If the rate of transaction docs has remained stable, but the rate of span docs has increased, that could be due to a change in sampling rate.

You could check this by comparing the number of transaction docs with transaction.sampled: true vs transaction.sampled: false, using Discover.

If it is the case that the sampling rate has changed: as far as I know just upgrading the server from 7.5 to 7.9 wouldn't cause that. Did you (or someone else) also change agent sampling rate configuration around the same time?

Hi! thanks for you reply!
I just checked and no, my apm-7.5.1-transaction-000004 index has all docs with sampled in true; apm-7.9.0-transaction-000001 is showing the same sample value. I also checked the agent's config and it's set to transaction_sample_rate: 1
One thing that I had to "fix" was the ingest pipeline for apm: https://www.elastic.co/guide/en/apm/server/current/upgrading-to-77.html.
I did that yesterday but I see no effects on my docs yet (I understand that this should impact docs size and not doc count, but I thought it's interesting..)

Thanks!

Have you also recently updated the python agent or only the APM Server?

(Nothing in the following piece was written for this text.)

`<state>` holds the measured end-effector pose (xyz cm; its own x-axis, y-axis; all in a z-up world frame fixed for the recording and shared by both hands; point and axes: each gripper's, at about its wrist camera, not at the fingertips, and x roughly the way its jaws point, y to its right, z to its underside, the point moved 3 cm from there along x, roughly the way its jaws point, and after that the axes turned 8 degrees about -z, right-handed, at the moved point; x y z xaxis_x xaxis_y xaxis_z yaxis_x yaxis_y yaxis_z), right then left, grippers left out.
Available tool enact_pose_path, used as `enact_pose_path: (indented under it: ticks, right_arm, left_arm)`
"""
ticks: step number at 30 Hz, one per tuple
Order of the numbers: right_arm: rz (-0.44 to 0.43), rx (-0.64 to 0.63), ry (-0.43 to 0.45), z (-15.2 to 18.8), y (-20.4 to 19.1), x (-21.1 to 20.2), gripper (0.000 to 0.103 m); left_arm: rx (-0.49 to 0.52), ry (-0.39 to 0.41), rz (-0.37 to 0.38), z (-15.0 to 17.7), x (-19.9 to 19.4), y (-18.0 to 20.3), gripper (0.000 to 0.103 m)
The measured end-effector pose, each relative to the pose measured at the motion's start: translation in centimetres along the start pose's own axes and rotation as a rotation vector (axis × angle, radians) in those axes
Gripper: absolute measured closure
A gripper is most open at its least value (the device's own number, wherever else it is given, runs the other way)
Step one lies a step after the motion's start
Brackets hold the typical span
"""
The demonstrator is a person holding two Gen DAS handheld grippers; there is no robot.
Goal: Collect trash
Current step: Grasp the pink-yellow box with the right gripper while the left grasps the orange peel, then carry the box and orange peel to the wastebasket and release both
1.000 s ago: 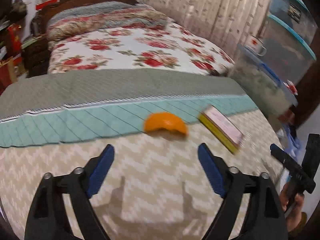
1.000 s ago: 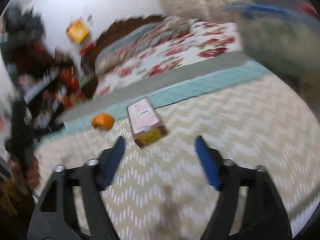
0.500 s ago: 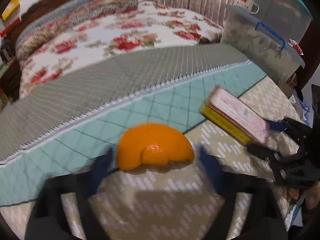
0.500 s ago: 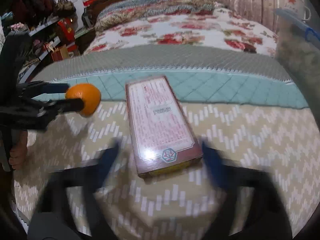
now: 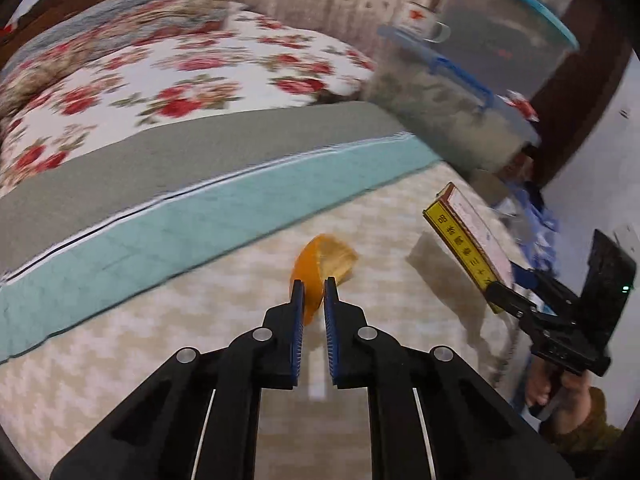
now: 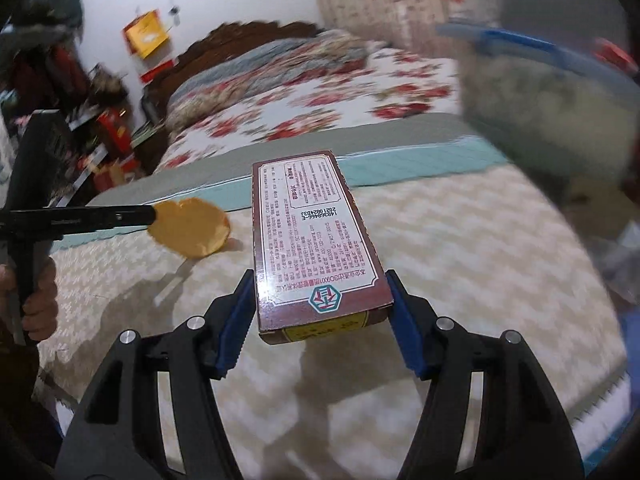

No I did not , we're running our django code with this elastic-apm==5.3.2 package

@Rodrigo_Jimenez the only thing that we (Silvia) have thought of as a possible reason is changes in the server's "self-instrumentation" (apm-server.instrumentation.* config). I don't suppose you have enabled that? If that is the case, then the spike in docs should all have service.name: "apm-server".

Otherwise, I'm really not sure what could have caused a spike in docs. If you can find anything common to the additional docs, then that might help us narrow it down.

Ok, so, first of all, thanks for taking the time (you and Silvia) to help out with this,

Regarding apm-server config, no , the only special config is:
setup.template.enabled: true
setup.template.overwrite: true
setup.template.append_fields:
- name: http.request.headers.Origin
type: keyword
(format looks wrong here, but the config syntax is ok)

The idea was to be able to aggregate by this field (I shows as indexable now in kibana , but filtering does not work. I always shows no documents :frowning: ). It's important for me since our React frontend will send the Origin field and that way I would be able to see which front end instances are hitting my API.

Back to the issue of increased volume, trying to find some field of type of new type of doc is the first thing I tried; basically, I grabbed the top 5 menu in Discover, but since it takes the last 500 docs, I decided to create some ad-hoc visualizations and aggregate by terms (span type, subtype, host.name). All I could find is that only one of the agents shows a spike.

You could see that the "api-prod" increased in volume around the 25th (when I updated Elastic, Kibana and apm-server , all from 7.5 to 7.9)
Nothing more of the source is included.